All-Can

Gardener’s To-Do List for the Middle of August

Garden Tips from Mark and Ben Cullen

We are on the continental divide of the gardening season. On your right is the last four months that you invested and the flowers and fruit that your garden has produced to date. On your left is another four months (or so, depending on where you live). This is when apples ripen and tomatoes are harvested. To many of us, the best is yet to come.

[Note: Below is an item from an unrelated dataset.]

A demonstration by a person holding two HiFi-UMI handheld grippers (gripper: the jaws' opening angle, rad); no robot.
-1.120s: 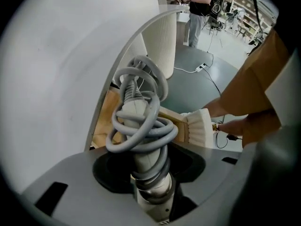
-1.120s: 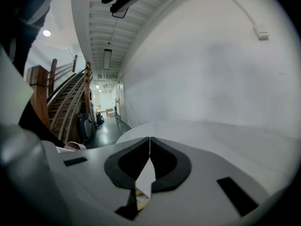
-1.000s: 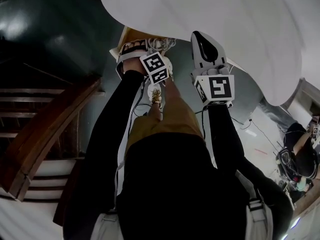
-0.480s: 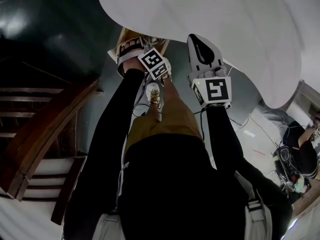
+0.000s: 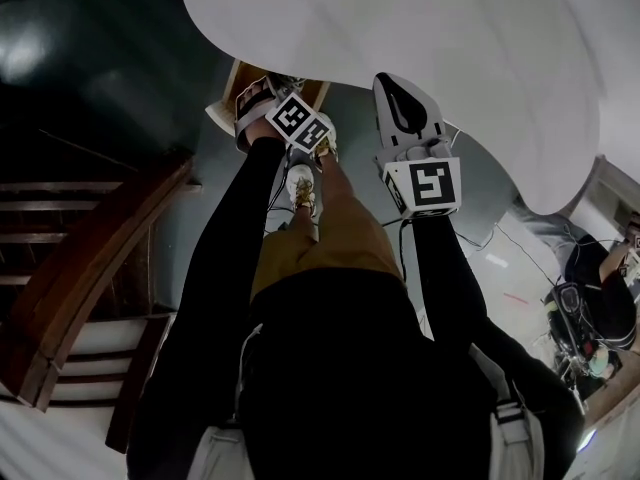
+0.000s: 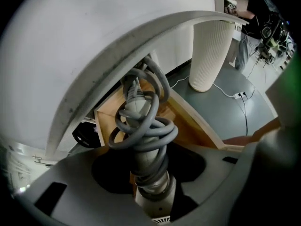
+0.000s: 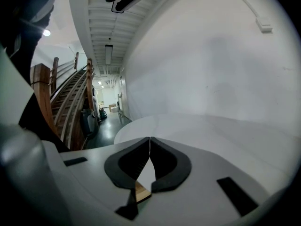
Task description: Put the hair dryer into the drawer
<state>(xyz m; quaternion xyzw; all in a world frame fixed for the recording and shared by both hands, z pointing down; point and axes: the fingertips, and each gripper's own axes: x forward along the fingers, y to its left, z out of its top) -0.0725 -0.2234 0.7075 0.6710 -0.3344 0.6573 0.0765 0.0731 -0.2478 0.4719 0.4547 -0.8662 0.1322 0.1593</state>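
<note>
The grey hair dryer (image 6: 149,182), its grey cord (image 6: 141,124) coiled round the handle, hangs between the jaws of my left gripper (image 6: 148,166), which is shut on it and points steeply down. Below it lies the open wooden drawer (image 6: 200,124), under the rim of the white table (image 6: 70,41). In the head view my left gripper (image 5: 270,98) is over the drawer (image 5: 236,86) at the table's edge (image 5: 400,28); the dryer itself is mostly hidden there. My right gripper (image 5: 402,96) hovers over the table's edge, its jaws (image 7: 149,142) shut with nothing in them.
A white fluted pedestal (image 6: 209,55) carries the table. Cables and a power strip (image 6: 241,95) lie on the dark floor. A wooden staircase (image 5: 90,268) rises at the left. Another person (image 5: 600,288) works at the far right. A black object (image 6: 84,134) sits beside the drawer.
My left gripper has rolled and shifted up and left in the head view, towards the drawer, with the hair dryer in it. The right gripper has hardly moved.
</note>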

Here is what you need to know:

  1. Divide German iris in August. This is the best time of year for it. Cut the leaves on an acute angle to prevent water from sitting on the cut portion of the leaf.  This helps reduce the chance of disease.  Spread the divisions around the sunny parts of your yard or give them away.
  2. Sow grass seed and lay sod. From Mid-August until early October – this is the best time of year to do this. Seed the thin spots in your lawn. Spread 3cm of lawn soil over the area, then the grass seed, rake smooth, step on the works to firm it in place and water well. Use the new “4 in 1” CIL Iron Plus with quality grass seed, iron and pelletized compost.  This amazing product can be applied to your lawn using a lawn spreader.
  3. If you are receiving some rain and night temperatures are cooling down, this is a great time to apply CIL Iron Plus lawn fertilizer, if you have not done it in 8 to 10 weeks.
  4. Remove the spent blossoms of July flowering perennials and roses, daylilies, delphiniums, early flowering hostas, veronica and the like. Many of these plants produce another set of blossoms when you cut it down this time of year.
  5. If you are in the habit of fertilizing your winter hardy shrubs and roses monthly, then right now is the last application that you will make for this year. Feeding later in the summer/early fall can promote growth that will not have time to harden off before winter.
  6. Hang out a hummingbird feeder: they are returning from the far north, will stop and forage in your garden for a few weeks as they accumulate fat under their wings for the long flight south this fall.
  7. Stake your dahlias. Without support, tall blooms can be damaged by wind and heavy rain.
  8. Harvest as your garden matures. With fruit bearing plants, the more you harvest, the more it will produce.